Exhaustos por todo lo que han pasado y por el viaje, pero felices y aliviados por estar de nuevo en casa y en lugar seguro, los evacuados fueron recibidos en el puerto por varias autoridades, incluyendo el ministro de Transportes Binali Yıldırım y el ministro de Salud Recep Akdağ. La mayoría de los ciudadanos turcos que viajaban a bordo de los ferries que llegaron a Marmaris son trabajadores empleados por alguna de las 200 empresas turcas que desarrollaban proyectos de construcción en Libia por un valor de 15.000 millones de dólares. Además de turcos, a bordo viajaban 30 ciudadanos de otros países, que han pedido en los últimos días ayuda también a Turquía para evacuar a sus propios ciudadanos.

«Estamos llevando a cabo la mayor operación de evacuación de nuestra historia», aseguró por su parte a la prensa el ministro de Exteriores turco Ahmet Davutoğlu, que recordó que además del objetivo de repatriar a los 25.000 ciudadanos turcos que viven y trabajan en Libia, hay 21 países hasta la fecha que han pedido ayuda a Turquía para evacuar también a sus nacionales.

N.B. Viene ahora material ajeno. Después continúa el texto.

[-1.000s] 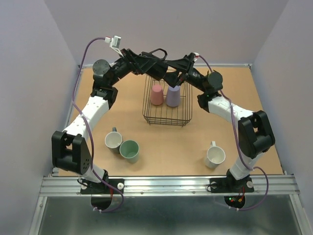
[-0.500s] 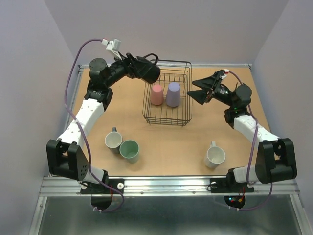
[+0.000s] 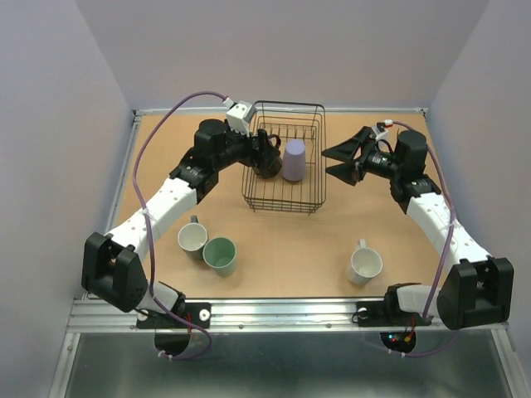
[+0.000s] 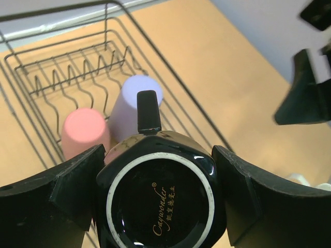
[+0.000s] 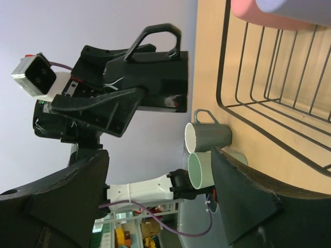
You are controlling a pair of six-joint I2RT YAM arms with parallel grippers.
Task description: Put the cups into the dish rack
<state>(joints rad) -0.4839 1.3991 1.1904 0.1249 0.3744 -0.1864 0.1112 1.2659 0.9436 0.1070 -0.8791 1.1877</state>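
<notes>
Dark mug (image 4: pixel 160 194), bottom up, is pinched between the left gripper's (image 4: pixel 160 181) fingers over the rack's (image 3: pixel 282 207) left side, near the upturned pink cup (image 4: pixel 83 129) and lavender cup (image 4: pixel 132 101) inside. Right gripper (image 3: pixel 326 161) is spread, empty, right of the rack

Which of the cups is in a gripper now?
The dark mug, held bottom up in the left gripper over the dish rack. The pink cup and the lavender cup stand inside it; the other three sit on the table.
</notes>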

Entre los que llegaron sanos y salvos a Marmaris se encontraba Mustafa Öztekin, un hombre que trabajaba para una empresa turca en la ciudad oriental de Benghazi y que relataba la violencia y el miedo que ha vivido estos días en Libia. «Nuestro lugar de construcción y nuestro campamento fueron saqueados. Huímos al aeropuerto pensando que sería seguro, pero los manifestantes también saquearon el aeropuerto», aseguró. «Estábamos aterrorizados, pero ellos (los manifestantes) rápidamente nos tranquilizaron diciéndonos que no tenían nada en contra de los turcos. Sólo estaban en contra del régimen (de Gadafi)», relató Mustafa. «De hecho, fueron los manifestantes quienes nos acompañaron al estadio, donde esperamos durante dos días a ser evacuados».

Halil İbrahim Yurttutan, otro trabajador turco en Libia, contó que fueron testigos desde el edificio de la compañía de cómo las milicias anti-Gadafi perseguían y mataban a varios mercenarios del África subsahariana empleados por el gobierno contra los opositores. «Mataban a cualquier mercenario que capturaban, no tenían piedad», aseguró aún conmocionado İbrahim. «Tres de ellos fueron atacados justo frente a nosotros con cuchillos y otros objetos punzantes. A dos los mataron y quedaron tendidos en el pavimento; llevamos al tercero al hospital, pero no sabemos lo que le ocurrió», continuó relatando İbrahim, añadiendo que también había sido testigo de un funeral masivo por medio centenar de víctimas asesinadas por seguidores de Gadafi.

Ali Tumkaya, responsable de recursos humanos de la empresa turca Sembol, que estaba construyendo una universidad en la ciudad libia de Benghazi, contó a los periodistas que las milicias anti-gubernamentales llegaron al aeropuerto para saquearlo, y que llevaban camionetas en las que había más de una veintena de cadáveres, que según asegura Tumkaya eran soldados mercenarios de Gadafi procedentes del África subsahariana.

Şaban Sarıdağ, otro de los trabajadores turcos que llegó en la madrugada al puerto egeo de Marmaris tras varios días de pesadilla, relató por su parte que las milicias armadas anti-Gadafi que llegaron al aeropuerto golpearon y arrojaron al suelo carteles y paneles con el retrato del dictador libio y prendieron fuego a parte de las instalaciones. No obstante añadió que los opositores se mostraron amables con los turcos refugiados en el aeropuerto, a quienes llevaron un camión lleno de comida, mantas y estufas.